> [Data]
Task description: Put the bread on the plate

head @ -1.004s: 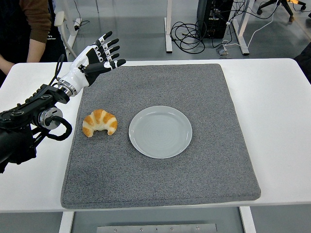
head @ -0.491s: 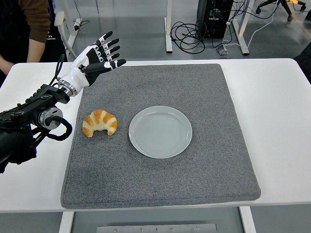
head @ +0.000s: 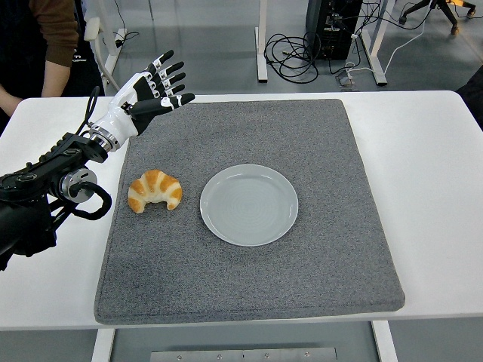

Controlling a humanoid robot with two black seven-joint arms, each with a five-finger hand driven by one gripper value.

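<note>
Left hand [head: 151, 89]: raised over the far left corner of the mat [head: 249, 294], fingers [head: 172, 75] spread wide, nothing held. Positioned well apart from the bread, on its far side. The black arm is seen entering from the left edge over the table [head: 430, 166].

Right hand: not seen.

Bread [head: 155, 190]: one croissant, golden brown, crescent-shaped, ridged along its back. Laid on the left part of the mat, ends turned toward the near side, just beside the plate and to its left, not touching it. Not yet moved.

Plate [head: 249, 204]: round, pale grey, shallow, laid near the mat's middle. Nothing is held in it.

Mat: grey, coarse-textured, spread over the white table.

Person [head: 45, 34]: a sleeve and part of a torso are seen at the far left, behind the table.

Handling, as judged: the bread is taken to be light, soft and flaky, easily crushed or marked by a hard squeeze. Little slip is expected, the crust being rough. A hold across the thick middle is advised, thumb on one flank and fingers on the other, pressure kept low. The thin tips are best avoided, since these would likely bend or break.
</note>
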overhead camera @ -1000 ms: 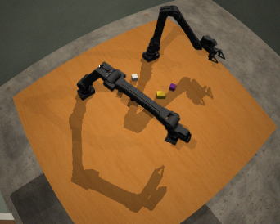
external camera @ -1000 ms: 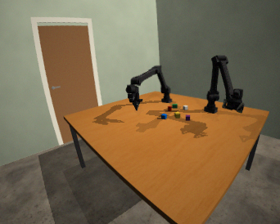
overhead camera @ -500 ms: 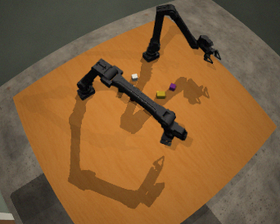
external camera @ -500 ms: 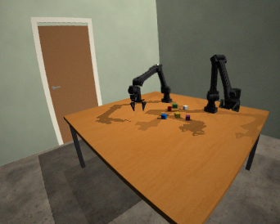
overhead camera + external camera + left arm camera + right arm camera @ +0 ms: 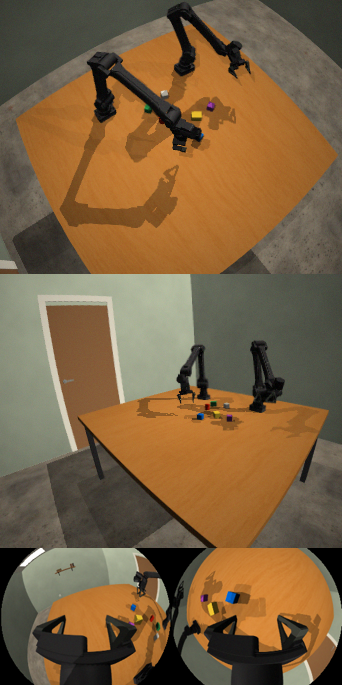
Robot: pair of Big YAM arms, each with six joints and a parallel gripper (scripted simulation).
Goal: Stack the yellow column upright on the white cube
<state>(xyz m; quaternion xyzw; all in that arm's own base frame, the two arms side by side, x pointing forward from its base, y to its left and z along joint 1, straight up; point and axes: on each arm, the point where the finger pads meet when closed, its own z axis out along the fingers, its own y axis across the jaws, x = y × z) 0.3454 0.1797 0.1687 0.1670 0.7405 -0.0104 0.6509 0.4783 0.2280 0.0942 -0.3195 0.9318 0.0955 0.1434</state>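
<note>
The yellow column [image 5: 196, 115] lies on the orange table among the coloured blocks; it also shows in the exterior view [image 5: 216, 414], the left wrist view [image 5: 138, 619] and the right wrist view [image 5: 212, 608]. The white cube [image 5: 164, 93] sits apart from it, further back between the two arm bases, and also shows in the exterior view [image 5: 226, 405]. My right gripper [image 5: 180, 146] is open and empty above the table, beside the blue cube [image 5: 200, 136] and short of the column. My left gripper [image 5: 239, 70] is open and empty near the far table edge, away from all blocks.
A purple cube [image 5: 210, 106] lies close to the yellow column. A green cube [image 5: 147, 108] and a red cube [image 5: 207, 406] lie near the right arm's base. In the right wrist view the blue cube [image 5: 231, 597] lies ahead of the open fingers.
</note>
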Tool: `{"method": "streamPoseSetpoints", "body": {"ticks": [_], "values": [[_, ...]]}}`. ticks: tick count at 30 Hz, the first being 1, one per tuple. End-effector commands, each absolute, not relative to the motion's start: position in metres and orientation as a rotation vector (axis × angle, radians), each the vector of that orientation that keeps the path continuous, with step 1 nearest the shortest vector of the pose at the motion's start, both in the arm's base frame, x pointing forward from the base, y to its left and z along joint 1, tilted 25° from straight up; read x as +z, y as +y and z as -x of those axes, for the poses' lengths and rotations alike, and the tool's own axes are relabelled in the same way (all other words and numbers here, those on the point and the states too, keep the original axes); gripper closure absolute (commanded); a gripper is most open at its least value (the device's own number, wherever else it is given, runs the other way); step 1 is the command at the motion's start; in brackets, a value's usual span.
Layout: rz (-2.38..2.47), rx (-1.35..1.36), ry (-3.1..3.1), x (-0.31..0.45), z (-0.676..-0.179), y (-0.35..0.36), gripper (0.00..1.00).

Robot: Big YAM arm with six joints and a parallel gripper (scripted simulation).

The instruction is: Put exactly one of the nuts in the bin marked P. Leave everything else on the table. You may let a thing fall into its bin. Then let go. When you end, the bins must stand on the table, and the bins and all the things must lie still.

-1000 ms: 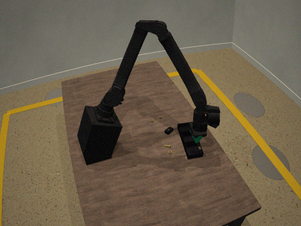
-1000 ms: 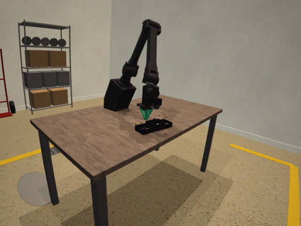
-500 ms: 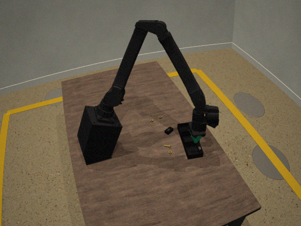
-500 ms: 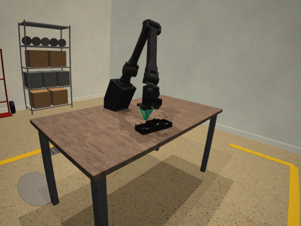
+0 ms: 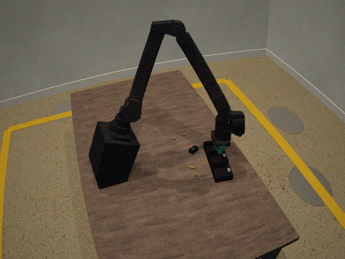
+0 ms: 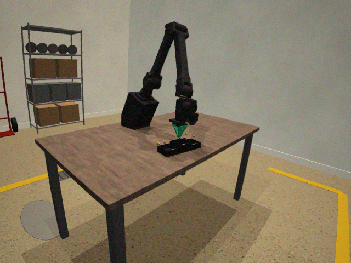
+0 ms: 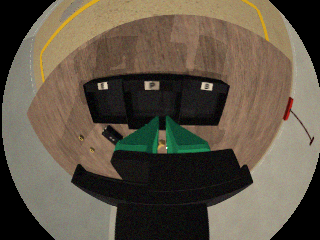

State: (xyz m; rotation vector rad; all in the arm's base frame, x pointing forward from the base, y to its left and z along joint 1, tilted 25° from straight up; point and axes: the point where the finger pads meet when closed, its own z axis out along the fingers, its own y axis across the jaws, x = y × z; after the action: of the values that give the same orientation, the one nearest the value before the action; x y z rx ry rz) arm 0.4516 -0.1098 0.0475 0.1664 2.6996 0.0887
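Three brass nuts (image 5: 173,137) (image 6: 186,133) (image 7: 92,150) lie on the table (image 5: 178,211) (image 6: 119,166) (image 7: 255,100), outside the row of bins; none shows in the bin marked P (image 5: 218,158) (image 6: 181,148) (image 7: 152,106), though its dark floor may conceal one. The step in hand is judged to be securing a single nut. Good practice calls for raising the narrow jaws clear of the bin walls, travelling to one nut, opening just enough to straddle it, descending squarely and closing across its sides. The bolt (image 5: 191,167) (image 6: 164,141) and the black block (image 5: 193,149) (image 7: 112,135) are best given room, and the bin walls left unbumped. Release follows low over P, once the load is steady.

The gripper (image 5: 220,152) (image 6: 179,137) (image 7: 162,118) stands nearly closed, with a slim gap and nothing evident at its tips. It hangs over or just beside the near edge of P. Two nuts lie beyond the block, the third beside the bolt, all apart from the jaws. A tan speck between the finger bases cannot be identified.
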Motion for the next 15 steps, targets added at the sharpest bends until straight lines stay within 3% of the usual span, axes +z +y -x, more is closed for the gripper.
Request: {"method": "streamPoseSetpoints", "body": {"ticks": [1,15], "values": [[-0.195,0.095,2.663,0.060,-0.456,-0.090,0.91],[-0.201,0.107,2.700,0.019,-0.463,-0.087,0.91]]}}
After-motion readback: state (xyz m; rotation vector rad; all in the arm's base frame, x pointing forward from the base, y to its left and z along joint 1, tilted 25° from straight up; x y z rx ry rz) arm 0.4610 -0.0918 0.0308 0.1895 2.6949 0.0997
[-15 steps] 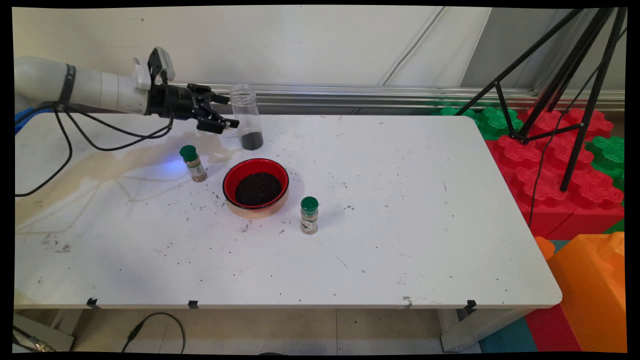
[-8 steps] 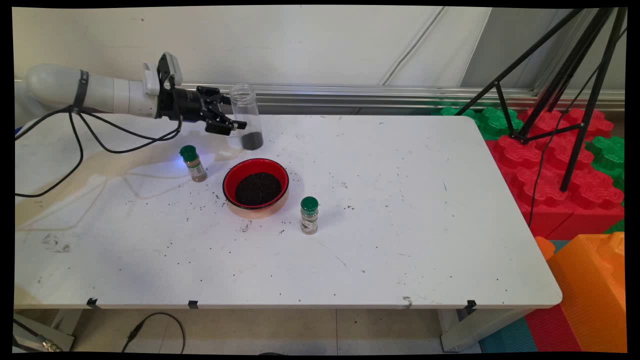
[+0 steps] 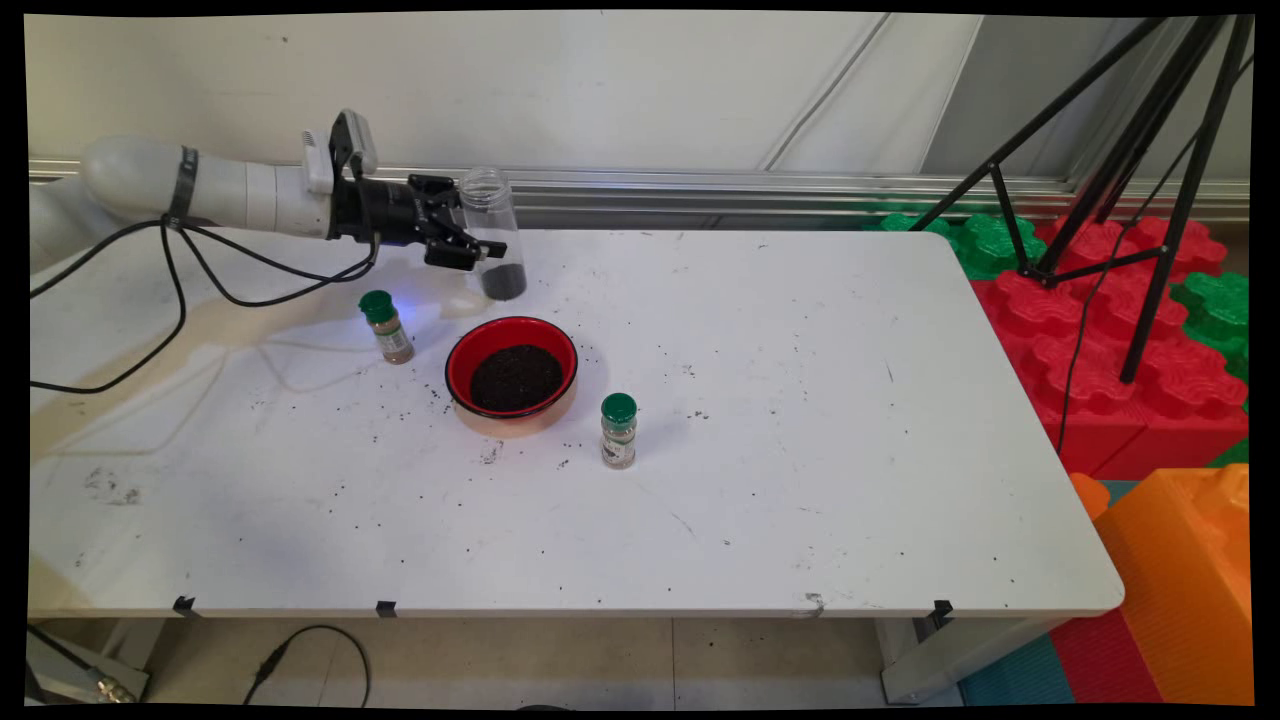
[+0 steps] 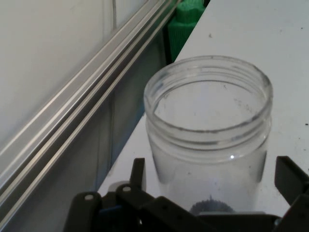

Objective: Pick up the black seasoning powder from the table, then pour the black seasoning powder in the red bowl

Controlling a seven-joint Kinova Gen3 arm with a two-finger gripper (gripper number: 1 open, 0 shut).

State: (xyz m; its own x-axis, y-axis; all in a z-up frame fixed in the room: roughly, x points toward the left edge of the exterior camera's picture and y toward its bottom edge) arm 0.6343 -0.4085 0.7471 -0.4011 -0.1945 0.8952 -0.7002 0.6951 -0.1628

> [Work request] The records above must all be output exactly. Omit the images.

> [Solution]
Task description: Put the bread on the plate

head @ -1.004s: 
head @ -0.491s: 
head @ +0.000s: 

Controlling a humanoid robot with two black seven-joint arms, each with a five-finger hand driven by one gripper value.

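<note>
Left hand [head: 151, 89]: raised over the far left corner of the mat [head: 249, 294], fingers [head: 172, 75] spread wide, nothing held. Positioned well apart from the bread, on its far side. The black arm is seen entering from the left edge over the table [head: 430, 166].

Right hand: not seen.

Bread [head: 155, 190]: one croissant, golden brown, crescent-shaped, ridged along its back. Laid on the left part of the mat, ends turned toward the near side, just beside the plate and to its left, not touching it. Not yet moved.

Plate [head: 249, 204]: round, pale grey, shallow, laid near the mat's middle. Nothing is held in it.

Mat: grey, coarse-textured, spread over the white table.

Person [head: 45, 34]: a sleeve and part of a torso are seen at the far left, behind the table.

Handling, as judged: the bread is taken to be light, soft and flaky, easily crushed or marked by a hard squeeze. Little slip is expected, the crust being rough. A hold across the thick middle is advised, thumb on one flank and fingers on the other, pressure kept low. The thin tips are best avoided, since these would likely bend or break.
</note>
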overhead camera @ -1000 ms: 
external camera @ -1000 ms: 
overhead camera @ -500 ms: 
external camera @ -500 ms: 
overhead camera + external camera + left arm camera + right arm camera @ +0 ms: 
Robot: pair of Big YAM arms, each with six joints and a parallel gripper (scripted simulation).
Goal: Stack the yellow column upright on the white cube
<state>(xyz m; quaternion xyzw; all in that arm's own base frame, the two arms side by side, x pointing forward from its base, y to its left and z along joint 1, straight up; point and axes: on each arm, the point where the finger pads meet when closed, its own z axis out along the fingers, its own y axis across the jaws, x = y × z) 0.3454 0.1797 0.1687 0.1670 0.7405 -0.0104 0.6509 0.4783 0.2280 0.0942 -0.3195 0.9318 0.0955 0.1434</state>
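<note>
The yellow column [image 5: 196, 115] lies on the orange table among the coloured blocks; it also shows in the exterior view [image 5: 216, 414], the left wrist view [image 5: 138, 619] and the right wrist view [image 5: 212, 608]. The white cube [image 5: 164, 93] sits apart from it, further back between the two arm bases, and also shows in the exterior view [image 5: 226, 405]. My right gripper [image 5: 180, 146] is open and empty above the table, beside the blue cube [image 5: 200, 136] and short of the column. My left gripper [image 5: 239, 70] is open and empty near the far table edge, away from all blocks.
A purple cube [image 5: 210, 106] lies close to the yellow column. A green cube [image 5: 147, 108] and a red cube [image 5: 207, 406] lie near the right arm's base. In the right wrist view the blue cube [image 5: 231, 597] lies ahead of the open fingers.
</note>
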Tool: `{"method": "streamPoseSetpoints", "body": {"ticks": [_], "values": [[_, ...]]}}`. ticks: tick count at 30 Hz, the first being 1, one per tuple. End-effector commands, each absolute, not relative to the motion's start: position in metres and orientation as a rotation vector (axis × angle, radians), each the vector of that orientation that keeps the path continuous, with step 1 nearest the shortest vector of the pose at the motion's start, both in the arm's base frame, x pointing forward from the base, y to its left and z along joint 1, tilted 25° from straight up; read x as +z, y as +y and z as -x of those axes, for the poses' lengths and rotations alike, and the tool's own axes are relabelled in the same way (all other words and numbers here, those on the point and the states too, keep the original axes); gripper closure absolute (commanded); a gripper is most open at its least value (the device's own number, wherever else it is given, runs the other way); step 1 is the command at the motion's start; in brackets, a value's usual span.
Layout: rz (-2.38..2.47), rx (-1.35..1.36), ry (-3.1..3.1), x (-0.31..0.45), z (-0.676..-0.179), y (-0.35..0.36), gripper (0.00..1.00).

Robot: Big YAM arm with six joints and a parallel gripper (scripted simulation).

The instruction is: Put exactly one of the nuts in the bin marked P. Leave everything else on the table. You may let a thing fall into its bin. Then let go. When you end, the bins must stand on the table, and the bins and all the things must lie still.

-1000 ms: 
-1000 ms: 
-500 ms: 
-500 ms: 
+0 ms: 
+0 ms: 
+0 ms: 

State: (xyz m; rotation vector rad; all in the arm's base frame, x pointing forward from the base, y to its left and z along joint 1, tilted 25° from straight up; point and axes: the point where the finger pads meet when closed, its own z axis out along the fingers, its own y axis across the jaws, x = y × z; after the action: of the values that give the same orientation, the one nearest the value before the action; x y z rx ry rz) arm 0.4516 -0.1098 0.0475 0.1664 2.6996 0.0887
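Three brass nuts (image 5: 173,137) (image 6: 186,133) (image 7: 92,150) lie on the table (image 5: 178,211) (image 6: 119,166) (image 7: 255,100), outside the row of bins; none shows in the bin marked P (image 5: 218,158) (image 6: 181,148) (image 7: 152,106), though its dark floor may conceal one. The step in hand is judged to be securing a single nut. Good practice calls for raising the narrow jaws clear of the bin walls, travelling to one nut, opening just enough to straddle it, descending squarely and closing across its sides. The bolt (image 5: 191,167) (image 6: 164,141) and the black block (image 5: 193,149) (image 7: 112,135) are best given room, and the bin walls left unbumped. Release follows low over P, once the load is steady.

The gripper (image 5: 220,152) (image 6: 179,137) (image 7: 162,118) stands nearly closed, with a slim gap and nothing evident at its tips. It hangs over or just beside the near edge of P. Two nuts lie beyond the block, the third beside the bolt, all apart from the jaws. A tan speck between the finger bases cannot be identified.
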Motion for the next 15 steps, targets added at the sharpest bends until straight lines stay within 3% of the usual span, axes +z +y -x, more is closed for the gripper.
Request: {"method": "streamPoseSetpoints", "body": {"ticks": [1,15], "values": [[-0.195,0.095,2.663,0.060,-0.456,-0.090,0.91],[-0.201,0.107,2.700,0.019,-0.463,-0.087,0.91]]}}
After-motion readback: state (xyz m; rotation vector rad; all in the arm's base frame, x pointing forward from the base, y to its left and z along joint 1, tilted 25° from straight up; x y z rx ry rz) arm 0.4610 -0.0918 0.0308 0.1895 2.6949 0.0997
[-15 steps] 
[-8 steps] 
[+0 steps] 
[+0 steps] 

Objective: Pick up the black seasoning powder from the table, then pour the black seasoning powder in the red bowl

Controlling a seven-joint Kinova Gen3 arm with a two-finger gripper (gripper number: 1 open, 0 shut).

State: (xyz m; its own x-axis, y-axis; all in a z-up frame fixed in the room: roughly, x points toward the left edge of the exterior camera's picture and y toward its bottom edge) arm 0.6343 -0.4085 0.7471 -0.4011 -0.1945 0.8952 -0.7002 0.6951 -0.1628

For this exercise, nothing further remains.